A friend of mine has an early-1960s GMC pickup that’s green and totally unrestored, and it is a thing of beauty. It has a three-speed manual transmission on the column, no power steering or power brakes, and ... it rides like a truck. He adores it and uses it for its designed purpose, which that of moving large things from place to place.
What little research I felt like doing revealed that the first pickup truck was made in America by Ford, which introduced its Model T Runabout in April 1925.
By that time, though, many previous Model Ts had been converted to a configuration resembling a pickup truck by their owners, who decided such vehicles would be cheaper to maintain and less cantankerous than the horses who had been pulling their wagons.
Ultimately, I did not buy a pickup truck. I have long been a practical man and after some thought came to the same conclusion that I often reach today when I see an attractive woman who is more than a few years younger and probably far more energetic than I am: Very nice, but what in the hell would I do with something like that?
Instead, I bought another of the full-body, four-wheel-drive vehicles that I have been driving since about 1970.
It’s no longer politically correct to drive four-wheelers, although all-wheel-drive crossovers are somewhat acceptable — particularly if they are hybrids.
When people ask me why I drive a vehicle that’s not as eco-friendly as they might like, I tell them that I live in a place where it snows, and my employer doesn’t call off work when that happens.
Hybrids work for some people — another friend who spends a lot of time on the road has one, and he gets well over 40 miles per gallon — but not for everyone.
A few years back, while wrapped in a warm glow of let’s-go-green-and-save-money-while-doing-it, officials in Philadelphia traded in a number of the city’s conventional vehicles for gas/electric hybrids.
Eventually, someone figured out that each hybrid cost about $4,000 extra because of the engine/motor combination, and the type of driving they encountered would prevent them from ever saving enough in gasoline bills to pay for themselves.

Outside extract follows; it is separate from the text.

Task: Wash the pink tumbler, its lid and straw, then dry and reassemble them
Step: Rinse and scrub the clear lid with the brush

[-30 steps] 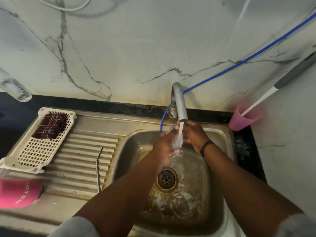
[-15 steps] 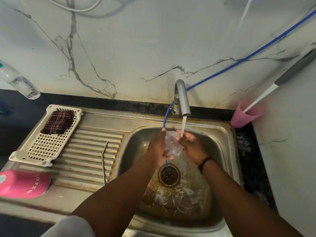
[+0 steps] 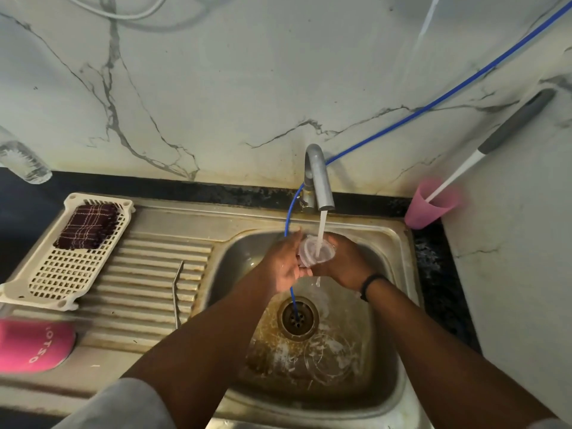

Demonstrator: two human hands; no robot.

Recently I saw a true veteran pass by, a Jeep pickup truck that dated from the mid-to late 1970s. It was somewhat rusted and battered, and its bed was full of stuff that would never fit into the trunk of a car. That truck had seen a lot of service, and I’m sure its owner is proud of it. It made a statement that only some folks would understand.
I once owned a Jeep Cherokee station wagon of the same vintage. It got 10 miles per gallon whether I was driving in town or out on the highway, but gas was cheap and it would go anywhere I wanted to take it during deer season.
It’s likely that the fellow who owned this old Jeep pickup probably heard about the Cash For Clunkers Program and turned his nose up at it. Anyone who is practical enough to drive a vehicle like his would probably suspect the motives, the honesty or the sanity of anyone who would offer him $4,500 for it.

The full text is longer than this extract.